O protocolo local está ligado a uma longa jornada de autodeterminação dos Povos Wayana e informado por meio de um processo de aprendizado da comunidade por meio de espaços específicos de que ouvimos falar com Elros, mulheres e jovens. Também é informada através da identificação das tendências em que a lógica colonial se manifesta frequentemente em colaborações estabelecidas segundo os termos de pessoas de fora. Essas experiências são identificadas no guia e transformadas em mecanismos para termos locais em torno de língua, comunicação e ritmo em que as decisões são tomadas.
“As pessoas que não são vindas daqui não são habituadas a receber da comunidade um desmantefo. Pensam sempre que, se informarem as pessoas, o povo dirá “sim”. Às vezes, quando as pessoas dão uma resposta, pensam que não percebemos o que foi dito. O que eles não sabem é que a pessoa está pensando, e não só para si mesmos, mas para toda a comunidade. Portanto, precisamos de tempo para pensar. As pessoas visitam durante uma hora e querem que tomemos decisões, mas não é assim que funciona. Queremos que as pessoas estejam atentas e respeitem o modo como tomamos as decisões e o tempo que levamos para fazer determinadas coisas.
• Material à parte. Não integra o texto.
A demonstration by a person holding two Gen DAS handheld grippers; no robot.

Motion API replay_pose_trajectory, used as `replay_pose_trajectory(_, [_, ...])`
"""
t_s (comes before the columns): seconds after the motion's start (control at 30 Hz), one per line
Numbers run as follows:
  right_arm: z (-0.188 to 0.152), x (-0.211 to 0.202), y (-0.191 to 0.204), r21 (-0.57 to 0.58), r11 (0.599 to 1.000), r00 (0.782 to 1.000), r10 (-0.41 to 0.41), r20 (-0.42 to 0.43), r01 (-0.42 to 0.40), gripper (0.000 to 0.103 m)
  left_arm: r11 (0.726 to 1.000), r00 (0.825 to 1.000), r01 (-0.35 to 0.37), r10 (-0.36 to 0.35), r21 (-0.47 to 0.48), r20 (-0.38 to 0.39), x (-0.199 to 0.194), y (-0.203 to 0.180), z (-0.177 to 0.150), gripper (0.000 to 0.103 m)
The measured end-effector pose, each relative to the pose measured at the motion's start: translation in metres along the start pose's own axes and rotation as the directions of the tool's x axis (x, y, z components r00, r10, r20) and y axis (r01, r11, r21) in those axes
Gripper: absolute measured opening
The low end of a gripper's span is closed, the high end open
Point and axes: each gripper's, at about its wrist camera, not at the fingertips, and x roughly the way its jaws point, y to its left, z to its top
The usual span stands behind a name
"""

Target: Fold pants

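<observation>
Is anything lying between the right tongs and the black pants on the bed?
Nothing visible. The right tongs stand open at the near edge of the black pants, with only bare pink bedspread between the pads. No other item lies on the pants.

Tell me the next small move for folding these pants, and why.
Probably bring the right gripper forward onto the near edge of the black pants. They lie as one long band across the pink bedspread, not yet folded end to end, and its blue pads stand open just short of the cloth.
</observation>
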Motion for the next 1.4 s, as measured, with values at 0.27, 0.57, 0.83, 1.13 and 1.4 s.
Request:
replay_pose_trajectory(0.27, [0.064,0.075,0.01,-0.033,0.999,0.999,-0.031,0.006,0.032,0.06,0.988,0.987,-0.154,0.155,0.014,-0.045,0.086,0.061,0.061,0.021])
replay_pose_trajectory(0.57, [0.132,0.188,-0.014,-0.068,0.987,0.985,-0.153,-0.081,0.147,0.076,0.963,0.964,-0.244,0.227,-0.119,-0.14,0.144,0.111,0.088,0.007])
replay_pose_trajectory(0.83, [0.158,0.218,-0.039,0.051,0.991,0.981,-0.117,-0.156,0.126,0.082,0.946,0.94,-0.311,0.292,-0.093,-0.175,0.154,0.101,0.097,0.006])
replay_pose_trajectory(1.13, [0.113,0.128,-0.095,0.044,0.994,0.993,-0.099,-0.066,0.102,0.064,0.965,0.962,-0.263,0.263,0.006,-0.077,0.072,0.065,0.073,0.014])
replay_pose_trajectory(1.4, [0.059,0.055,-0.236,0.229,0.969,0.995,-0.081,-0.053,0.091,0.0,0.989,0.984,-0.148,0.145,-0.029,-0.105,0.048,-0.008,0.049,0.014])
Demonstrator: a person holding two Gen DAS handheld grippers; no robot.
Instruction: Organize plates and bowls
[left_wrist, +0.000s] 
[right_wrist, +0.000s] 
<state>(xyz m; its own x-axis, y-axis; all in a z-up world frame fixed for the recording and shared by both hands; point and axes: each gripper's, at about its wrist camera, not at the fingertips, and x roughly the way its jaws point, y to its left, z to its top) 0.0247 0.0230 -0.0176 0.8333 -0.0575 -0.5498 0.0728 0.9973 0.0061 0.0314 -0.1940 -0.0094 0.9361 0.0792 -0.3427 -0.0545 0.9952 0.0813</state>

Se você tem que lidar com seu doador, isso não deve ser o nosso problema, esse é o seu problema.”
O protocolo não é uma porta fechada para potenciais colaboração com o povo Wayana no seu território. Trata-se de uma questão aberta, com condições que sejam informadas por processos de decisão locais, conhecimentos colectivos e ritmos. Um que coloque as necessidades e o bem-estar da comunidade e da terra no centro das decisões. E um que Jupta e os outros membros da equipa Mulokot esperam que outros povos indígenas criem os seus próprios protocolos.
O guia de design de protocolo está disponível na Wayana, English, Espanhol, y Portuguese. Confira!